### Instructions to follow
Keep the pictures out. Write out every line of the listing exactly.
** Opening Dataset content block **
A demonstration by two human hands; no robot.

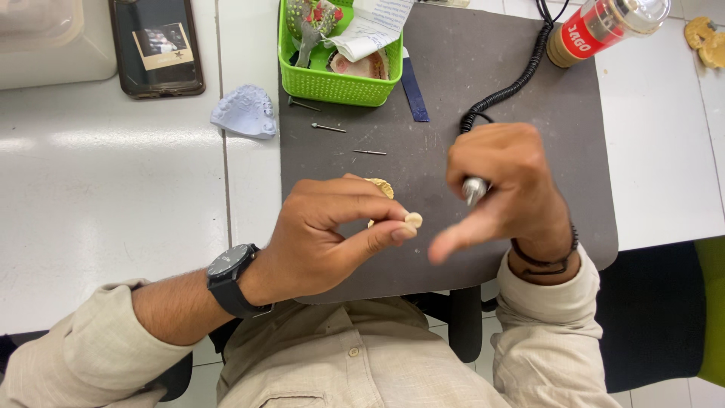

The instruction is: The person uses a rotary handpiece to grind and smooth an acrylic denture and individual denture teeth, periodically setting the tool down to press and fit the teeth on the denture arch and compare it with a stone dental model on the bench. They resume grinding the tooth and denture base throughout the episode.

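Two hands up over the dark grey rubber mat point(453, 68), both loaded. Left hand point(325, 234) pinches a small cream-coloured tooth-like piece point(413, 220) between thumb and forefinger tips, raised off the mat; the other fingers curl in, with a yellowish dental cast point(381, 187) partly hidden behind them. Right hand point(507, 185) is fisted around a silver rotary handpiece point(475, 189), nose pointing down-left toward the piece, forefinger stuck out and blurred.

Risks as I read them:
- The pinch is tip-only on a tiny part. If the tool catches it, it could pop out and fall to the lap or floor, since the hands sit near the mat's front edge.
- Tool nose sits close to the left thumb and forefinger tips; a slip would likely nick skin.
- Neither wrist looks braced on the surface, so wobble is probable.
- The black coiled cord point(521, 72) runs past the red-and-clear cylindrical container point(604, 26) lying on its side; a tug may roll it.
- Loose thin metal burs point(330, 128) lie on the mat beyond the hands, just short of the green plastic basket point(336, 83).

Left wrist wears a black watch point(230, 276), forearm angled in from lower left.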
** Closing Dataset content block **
### Reply
A demonstration by two human hands; no robot.


The instruction is: The person uses a rotary handpiece to grind and smooth an acrylic denture and individual denture teeth, periodically setting the tool down to press and fit the teeth on the denture arch and compare it with a stone dental model on the bench. They resume grinding the tooth and denture base throughout the episode.

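Two hands up over the dark grey rubber mat point(453, 68), both loaded. Left hand point(325, 234) pinches a small cream-coloured tooth-like piece point(413, 220) between thumb and forefinger tips, raised off the mat; the other fingers curl in, with a yellowish dental cast point(381, 187) partly hidden behind them. Right hand point(507, 185) is fisted around a silver rotary handpiece point(475, 189), nose pointing down-left toward the piece, forefinger stuck out and blurred.

Risks as I read them:
- The pinch is tip-only on a tiny part. If the tool catches it, it could pop out and fall to the lap or floor, since the hands sit near the mat's front edge.
- Tool nose sits close to the left thumb and forefinger tips; a slip would likely nick skin.
- Neither wrist looks braced on the surface, so wobble is probable.
- The black coiled cord point(521, 72) runs past the red-and-clear cylindrical container point(604, 26) lying on its side; a tug may roll it.
- Loose thin metal burs point(330, 128) lie on the mat beyond the hands, just short of the green plastic basket point(336, 83).

Left wrist wears a black watch point(230, 276), forearm angled in from lower left.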

Work on this exercise is now complete.